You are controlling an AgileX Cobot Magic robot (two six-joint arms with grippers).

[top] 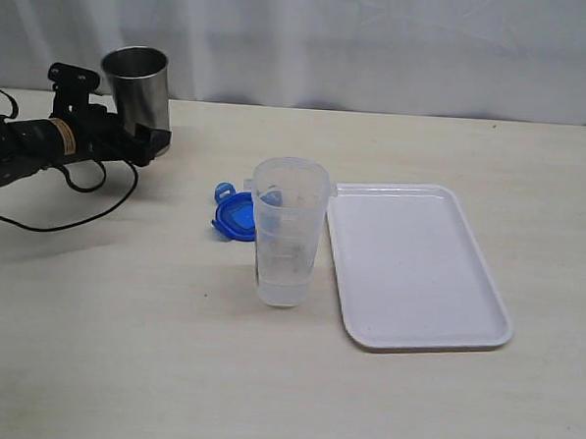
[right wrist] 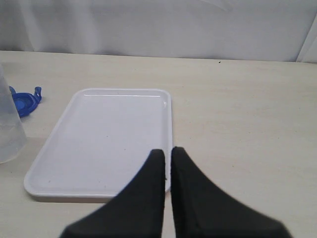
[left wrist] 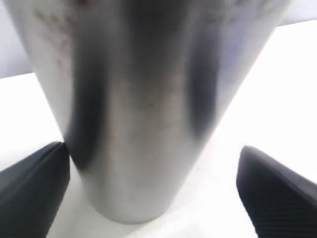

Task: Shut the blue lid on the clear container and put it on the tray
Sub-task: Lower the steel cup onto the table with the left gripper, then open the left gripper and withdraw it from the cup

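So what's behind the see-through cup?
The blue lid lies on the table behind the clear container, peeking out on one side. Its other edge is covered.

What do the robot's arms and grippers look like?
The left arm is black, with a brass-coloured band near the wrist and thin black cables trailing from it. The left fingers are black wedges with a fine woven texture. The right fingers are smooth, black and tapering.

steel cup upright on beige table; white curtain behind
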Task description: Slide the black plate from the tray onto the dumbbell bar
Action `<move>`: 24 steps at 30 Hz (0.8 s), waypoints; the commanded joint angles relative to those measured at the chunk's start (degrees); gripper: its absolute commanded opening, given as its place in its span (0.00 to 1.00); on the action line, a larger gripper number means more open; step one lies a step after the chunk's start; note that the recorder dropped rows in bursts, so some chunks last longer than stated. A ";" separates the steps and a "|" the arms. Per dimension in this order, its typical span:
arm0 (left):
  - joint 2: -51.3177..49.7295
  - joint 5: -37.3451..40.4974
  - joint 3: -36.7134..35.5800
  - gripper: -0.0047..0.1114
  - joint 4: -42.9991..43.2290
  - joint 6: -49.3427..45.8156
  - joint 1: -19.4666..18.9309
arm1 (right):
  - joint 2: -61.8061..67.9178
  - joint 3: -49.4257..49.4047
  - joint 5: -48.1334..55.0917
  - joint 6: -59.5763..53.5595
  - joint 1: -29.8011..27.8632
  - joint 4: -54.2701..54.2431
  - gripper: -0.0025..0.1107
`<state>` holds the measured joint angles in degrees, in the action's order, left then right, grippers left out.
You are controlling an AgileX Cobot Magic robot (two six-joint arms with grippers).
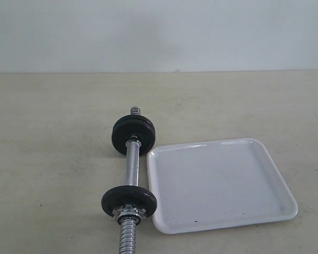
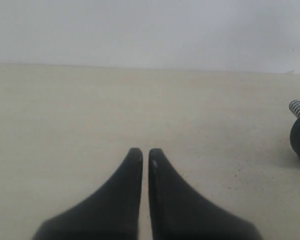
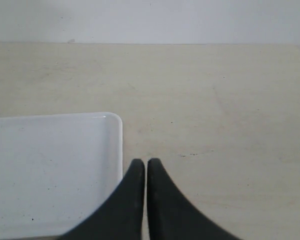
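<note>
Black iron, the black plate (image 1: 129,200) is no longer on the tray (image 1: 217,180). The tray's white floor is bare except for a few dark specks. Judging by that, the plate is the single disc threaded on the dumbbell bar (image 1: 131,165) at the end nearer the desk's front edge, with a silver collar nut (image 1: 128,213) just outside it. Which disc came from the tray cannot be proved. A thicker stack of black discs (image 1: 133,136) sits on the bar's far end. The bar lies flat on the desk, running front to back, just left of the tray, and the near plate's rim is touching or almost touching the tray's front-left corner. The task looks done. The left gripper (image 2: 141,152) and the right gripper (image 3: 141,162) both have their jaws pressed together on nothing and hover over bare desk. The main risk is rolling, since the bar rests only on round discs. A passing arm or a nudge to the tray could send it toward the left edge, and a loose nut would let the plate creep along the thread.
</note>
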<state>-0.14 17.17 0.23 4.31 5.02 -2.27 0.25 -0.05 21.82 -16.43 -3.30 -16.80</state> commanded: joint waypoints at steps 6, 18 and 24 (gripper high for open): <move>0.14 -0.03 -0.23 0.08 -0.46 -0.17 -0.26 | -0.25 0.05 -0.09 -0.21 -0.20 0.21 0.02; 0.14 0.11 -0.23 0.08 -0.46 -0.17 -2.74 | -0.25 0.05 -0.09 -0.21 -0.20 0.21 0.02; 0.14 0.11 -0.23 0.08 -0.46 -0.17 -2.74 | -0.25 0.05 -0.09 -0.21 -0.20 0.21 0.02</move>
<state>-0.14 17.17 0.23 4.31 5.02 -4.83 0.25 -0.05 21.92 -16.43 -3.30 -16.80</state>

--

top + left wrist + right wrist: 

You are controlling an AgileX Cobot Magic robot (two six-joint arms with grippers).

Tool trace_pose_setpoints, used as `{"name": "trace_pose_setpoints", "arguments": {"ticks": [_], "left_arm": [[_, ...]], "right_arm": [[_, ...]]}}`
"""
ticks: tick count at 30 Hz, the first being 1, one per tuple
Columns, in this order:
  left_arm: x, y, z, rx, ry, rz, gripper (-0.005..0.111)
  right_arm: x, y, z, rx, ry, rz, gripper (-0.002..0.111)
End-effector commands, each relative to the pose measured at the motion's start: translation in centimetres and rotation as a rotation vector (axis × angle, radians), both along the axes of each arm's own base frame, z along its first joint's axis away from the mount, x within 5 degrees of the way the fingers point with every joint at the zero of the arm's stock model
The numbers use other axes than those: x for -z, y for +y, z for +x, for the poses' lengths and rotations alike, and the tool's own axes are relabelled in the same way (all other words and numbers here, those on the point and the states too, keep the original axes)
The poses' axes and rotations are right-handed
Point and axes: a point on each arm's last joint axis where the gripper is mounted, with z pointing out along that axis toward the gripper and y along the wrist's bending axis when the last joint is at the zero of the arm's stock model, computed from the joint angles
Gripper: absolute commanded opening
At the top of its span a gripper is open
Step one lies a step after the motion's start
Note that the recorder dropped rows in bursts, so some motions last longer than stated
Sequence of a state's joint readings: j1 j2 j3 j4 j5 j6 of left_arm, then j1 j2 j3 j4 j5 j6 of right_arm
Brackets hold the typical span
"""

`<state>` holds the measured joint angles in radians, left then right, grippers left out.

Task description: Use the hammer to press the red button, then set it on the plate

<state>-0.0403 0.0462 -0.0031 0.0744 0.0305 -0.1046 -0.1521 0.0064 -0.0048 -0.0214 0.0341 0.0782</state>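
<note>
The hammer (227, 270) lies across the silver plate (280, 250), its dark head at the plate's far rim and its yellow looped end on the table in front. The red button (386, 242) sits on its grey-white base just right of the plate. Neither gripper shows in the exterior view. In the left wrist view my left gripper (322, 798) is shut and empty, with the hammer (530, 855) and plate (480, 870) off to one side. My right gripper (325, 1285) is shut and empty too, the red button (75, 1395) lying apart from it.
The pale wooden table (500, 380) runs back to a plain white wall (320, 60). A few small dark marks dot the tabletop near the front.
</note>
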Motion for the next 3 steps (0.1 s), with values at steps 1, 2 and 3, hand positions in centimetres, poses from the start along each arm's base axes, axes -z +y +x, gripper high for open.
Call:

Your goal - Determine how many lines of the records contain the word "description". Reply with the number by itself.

Finished task - 2